Twister’s middle act is predictable in the extreme. There is never any doubt Jo and Bill are on the way to reconciliation. Poor, cosmopolitan Melissa. She’s destined to go home alone. Even more foreseeable: pompous risk-taker, Jonas, will meet with an untimely end. And so, Melissa becomes the first casualty by her own design, graciously bowing out after another late-night tornado all but decimates the small town where Bill, Melissa, Jo and the rest were forced to take refuge, narrowly escaping an F-3 monster. We move into the penultimate search and rescue after Meg’s farm is leveled and Meg is buried alive inside the crumbling remains of her house. Jonas sets his team on a collision course with the F-4, trusting his instrumentation to calculate the trajectory of the funnel. Instead, the twister engulfs and carries off his truck, the vehicle and its occupants hurled down to the earth in a hellish explosion witnessed by Jo and Bill. Jo is now even more obsessed to make a success of Dorothy. Driving toward an F-5, Jo promises Bill this will be the last time for her. It really is time to settle down and get serious about life, especially since Bill has decided to remain at her side.

Sending Dorothy into the vortex, along with Bill’s truck (a thorough waste of a perfectly good F-150), Jo and Bill are forced to flee for their lives as the F-5 hellcat turns with a vengeance, seemingly to stalk them. The couple takes refuge inside a flimsy pump house, strapping themselves against its metal groundwater beam just as the funnel strikes. Bill and Jo get an insider’s view of this monstrous wind tunnel before it dissipates into thin air, the nightmare over for Jo as she quietly observes the family of a nearby farmhouse – mother, father and young daughter – emerging from their fortified storm cellar, virtually unscathed. Time to focus on the more important things in life: love, family, and, the luxury of having survived a thoroughly impossible weather scenario.

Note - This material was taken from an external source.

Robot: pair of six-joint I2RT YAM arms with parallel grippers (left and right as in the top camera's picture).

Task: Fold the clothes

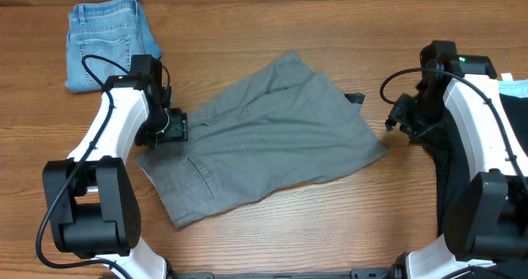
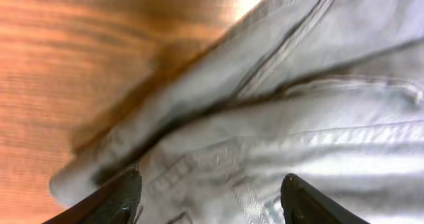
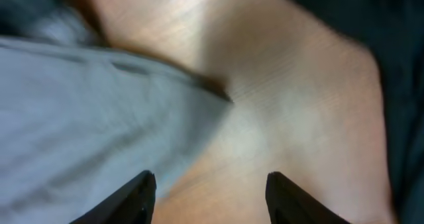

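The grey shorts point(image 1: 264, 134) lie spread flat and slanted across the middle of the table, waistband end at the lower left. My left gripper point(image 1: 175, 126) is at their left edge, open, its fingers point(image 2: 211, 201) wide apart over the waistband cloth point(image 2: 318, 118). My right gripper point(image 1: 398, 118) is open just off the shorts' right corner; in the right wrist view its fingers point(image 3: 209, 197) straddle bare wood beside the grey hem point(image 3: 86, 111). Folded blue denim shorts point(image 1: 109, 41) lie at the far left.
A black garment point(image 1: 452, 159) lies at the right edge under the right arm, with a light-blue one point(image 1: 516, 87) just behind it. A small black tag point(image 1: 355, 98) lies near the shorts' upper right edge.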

Twister won’t win any awards for originality. But this was never its intent. It’s a disaster movie – cribbing from fairly standardized clichés. It’s straight-forward to a fault. There’s just enough tangible melodrama between touchdowns and narrow escapes to keep the audience mildly amused and focused. De Bont has made a formidable popcorn muncher. It can still rattle the nerves in increments and distract from the fact it’s not an outstanding achievement in the cinema firmament. Not every move has to be Gone with the Wind. But at least every movie should strive to be the best of its kind. Twister isn’t the best. But it doesn’t miss the mark by all that much either. The characters – cartoony in spots and painted in very broad, brush strokes – are nevertheless engaging, more so because it is Helen Hunt and Bill Paxton we are invested in - not their fictional alter egos. Even more gratifying, de Bont and his cameraman, Jack N. Green have resisted the urge to overdo the whole ‘hand-held’ camera jitteriness that continues to plague far too many contemporary action movies. Instead, they rely on some classic, stable long shots, evenly paced set-ups with a few jump cuts to get the adrenaline pumping, and thus, proving (as though proof were needed) you can still make a competent (even good) thrill ride and not offset the audience’s equilibrium to the point of nausea.  There are enough discombobulating SFX on tap in Twister without any help from a cameraman suffering from an artistic attack of faux Parkinson’s. 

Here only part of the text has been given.